Top of RECORDS FOR THIS EXERCISE

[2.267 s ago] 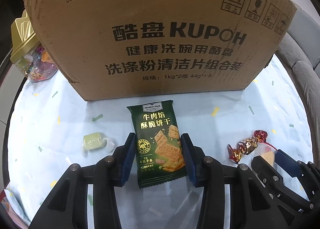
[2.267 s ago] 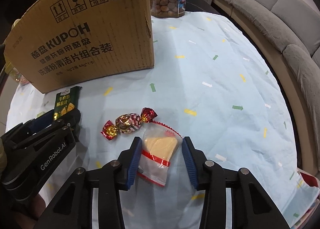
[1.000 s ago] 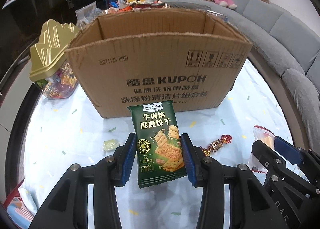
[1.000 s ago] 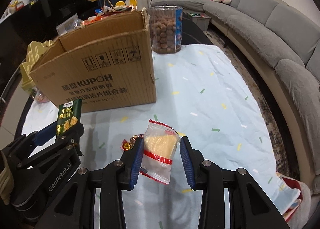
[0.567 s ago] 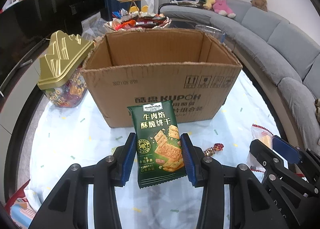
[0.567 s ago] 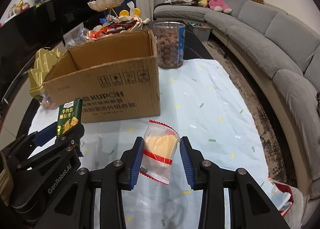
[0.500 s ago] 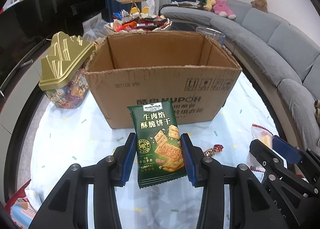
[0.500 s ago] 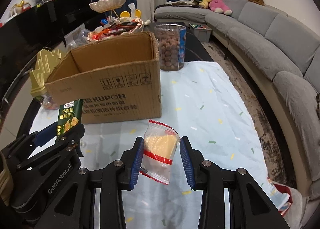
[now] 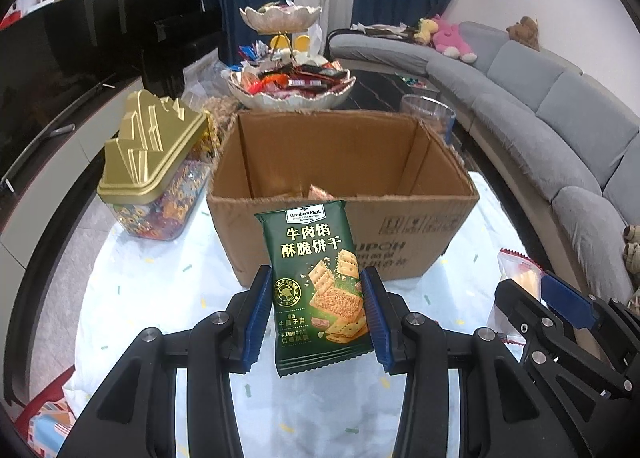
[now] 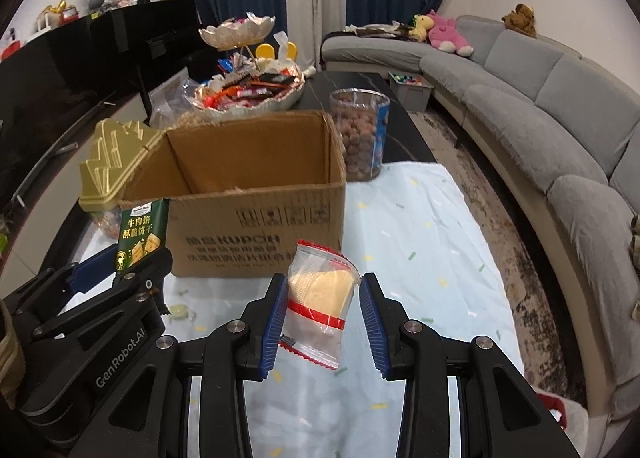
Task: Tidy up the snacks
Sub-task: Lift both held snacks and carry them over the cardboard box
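Note:
My left gripper is shut on a green cracker packet, held upright in the air in front of the open cardboard box. My right gripper is shut on a clear pouch with a yellow snack and red band, also lifted above the table. In the right wrist view the box stands ahead to the left, and the left gripper with the green packet shows at the left edge. Inside the box a small orange wrapper peeks over the near wall.
A gold-lidded candy jar stands left of the box. A tiered shell dish of sweets sits behind it, and a clear jar of brown balls at the box's right rear. A pale wrapped candy lies on the light tablecloth. A grey sofa curves along the right.
Both grippers have risen with their snacks, so the box's open top and inside now show. The grips are unchanged.

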The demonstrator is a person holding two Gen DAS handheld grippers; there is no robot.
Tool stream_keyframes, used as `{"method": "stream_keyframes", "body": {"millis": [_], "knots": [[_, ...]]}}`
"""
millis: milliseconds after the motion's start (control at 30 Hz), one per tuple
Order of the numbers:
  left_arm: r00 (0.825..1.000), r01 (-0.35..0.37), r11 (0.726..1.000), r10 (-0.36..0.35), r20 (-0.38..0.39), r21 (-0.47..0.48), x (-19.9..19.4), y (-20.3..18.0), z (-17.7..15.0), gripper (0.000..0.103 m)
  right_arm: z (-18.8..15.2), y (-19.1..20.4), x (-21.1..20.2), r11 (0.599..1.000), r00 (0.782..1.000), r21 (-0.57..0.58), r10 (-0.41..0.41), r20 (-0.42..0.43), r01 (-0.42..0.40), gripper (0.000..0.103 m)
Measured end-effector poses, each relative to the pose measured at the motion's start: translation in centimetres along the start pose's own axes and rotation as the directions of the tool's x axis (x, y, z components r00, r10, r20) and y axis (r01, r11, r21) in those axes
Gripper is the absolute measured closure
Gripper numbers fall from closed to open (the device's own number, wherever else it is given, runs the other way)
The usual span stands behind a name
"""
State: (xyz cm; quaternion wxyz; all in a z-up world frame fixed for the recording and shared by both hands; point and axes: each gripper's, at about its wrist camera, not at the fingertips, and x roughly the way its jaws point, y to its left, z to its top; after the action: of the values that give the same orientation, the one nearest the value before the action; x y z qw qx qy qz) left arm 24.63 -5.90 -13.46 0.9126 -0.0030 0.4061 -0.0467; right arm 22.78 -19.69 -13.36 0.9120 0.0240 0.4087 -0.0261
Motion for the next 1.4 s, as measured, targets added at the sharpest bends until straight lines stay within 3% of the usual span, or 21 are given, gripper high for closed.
{"method": "stream_keyframes", "body": {"millis": [667, 1400], "knots": [[0.999, -0.004, 1.000, 0.004, 0.048, -0.010, -1.3, 0.9, 4.7, 0.059, 5.3, 1.8, -1.4, 0.999, 0.997, -0.023, 0.024, 0.071, -0.023, 0.064], [0.999, 0.001, 1.000, -0.001, 0.048, -0.004, 1.2, 1.6, 8.9, 0.059, 10.5, 2.8, 0.9, 0.998, 0.993, -0.045, 0.042, 0.106, -0.038, 0.064]]}}
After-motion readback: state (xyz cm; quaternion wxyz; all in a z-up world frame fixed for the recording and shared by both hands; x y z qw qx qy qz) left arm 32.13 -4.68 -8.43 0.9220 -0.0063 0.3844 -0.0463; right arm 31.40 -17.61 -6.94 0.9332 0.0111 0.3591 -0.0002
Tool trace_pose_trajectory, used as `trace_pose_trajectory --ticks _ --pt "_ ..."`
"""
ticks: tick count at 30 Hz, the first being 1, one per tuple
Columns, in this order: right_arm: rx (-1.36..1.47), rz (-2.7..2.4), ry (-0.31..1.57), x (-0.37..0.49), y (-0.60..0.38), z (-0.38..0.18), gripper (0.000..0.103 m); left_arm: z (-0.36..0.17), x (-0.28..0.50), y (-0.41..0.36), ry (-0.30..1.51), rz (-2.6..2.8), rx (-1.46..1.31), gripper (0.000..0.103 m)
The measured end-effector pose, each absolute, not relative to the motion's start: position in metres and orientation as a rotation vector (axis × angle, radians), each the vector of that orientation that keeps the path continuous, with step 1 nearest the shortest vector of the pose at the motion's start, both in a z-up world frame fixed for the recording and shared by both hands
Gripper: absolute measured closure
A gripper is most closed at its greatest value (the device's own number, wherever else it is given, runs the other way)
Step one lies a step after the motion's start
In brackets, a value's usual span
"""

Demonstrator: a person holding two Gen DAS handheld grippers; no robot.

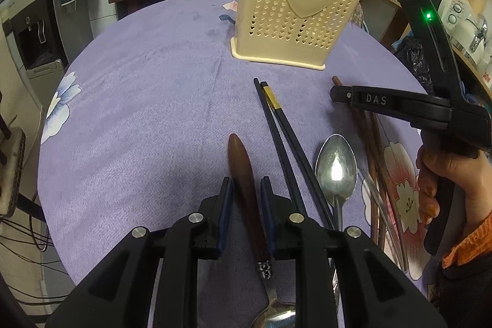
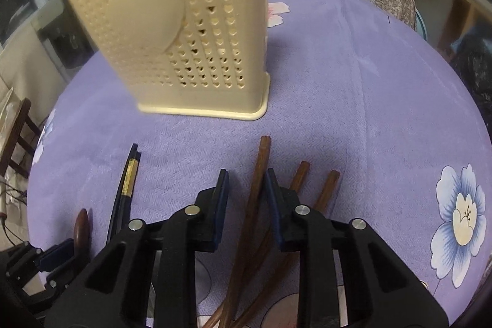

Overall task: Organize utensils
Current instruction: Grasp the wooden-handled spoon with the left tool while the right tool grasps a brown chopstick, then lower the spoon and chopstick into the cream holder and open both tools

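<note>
Left gripper (image 1: 246, 199) pinches wooden-handled spoon (image 1: 244, 174); right gripper (image 2: 246, 189) pinches a brown chopstick (image 2: 261, 162). Both lie on lilac floral tabletop (image 1: 138, 112). Beyond them, cream holder (image 1: 295, 11) marked "JIANHAO". Cluttered kitchen shelves behind.
</note>
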State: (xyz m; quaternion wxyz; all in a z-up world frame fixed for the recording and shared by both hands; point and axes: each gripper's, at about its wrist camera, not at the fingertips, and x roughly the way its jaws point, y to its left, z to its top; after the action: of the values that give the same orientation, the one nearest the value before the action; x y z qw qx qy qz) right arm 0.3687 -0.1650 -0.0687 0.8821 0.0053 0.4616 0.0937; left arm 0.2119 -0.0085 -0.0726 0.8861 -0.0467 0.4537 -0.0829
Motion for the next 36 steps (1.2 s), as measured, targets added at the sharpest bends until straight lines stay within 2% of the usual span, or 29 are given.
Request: trace_pose_trajectory --ticks 4,12,17,26,36 --pt "0.008 0.17 0.966 0.371 -0.165 -0.069 0.092 -0.072 0.222 -0.009 0.953 -0.175 -0.095 0.083" --pt "0.042 0.193 0.936 0.367 -0.173 -0.066 0.095 -0.07 0.234 -0.011 0.954 -0.176 -0.092 0.086" --pt "0.071 0.245 0.844 0.347 -0.186 -0.039 0.095 -0.054 0.229 -0.005 0.887 -0.189 -0.137 0.087" --pt "0.151 0.299 0.598 0.266 -0.241 0.04 0.095 0.014 0.191 0.014 0.677 -0.223 -0.145 0.087" --pt "0.166 0.3 0.475 0.209 -0.281 0.084 0.095 0.033 0.176 0.026 0.606 -0.22 -0.138 0.087"
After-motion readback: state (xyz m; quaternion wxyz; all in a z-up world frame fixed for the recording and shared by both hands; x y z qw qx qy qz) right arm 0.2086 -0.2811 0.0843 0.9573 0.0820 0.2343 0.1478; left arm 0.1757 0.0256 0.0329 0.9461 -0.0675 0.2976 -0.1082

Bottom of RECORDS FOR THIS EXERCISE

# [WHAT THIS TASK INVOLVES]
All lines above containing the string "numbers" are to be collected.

# [OUTPUT]
Order of the numbers:
Gripper numbers fall from closed to open (the device's own number, wherever else it is given, runs the other way)

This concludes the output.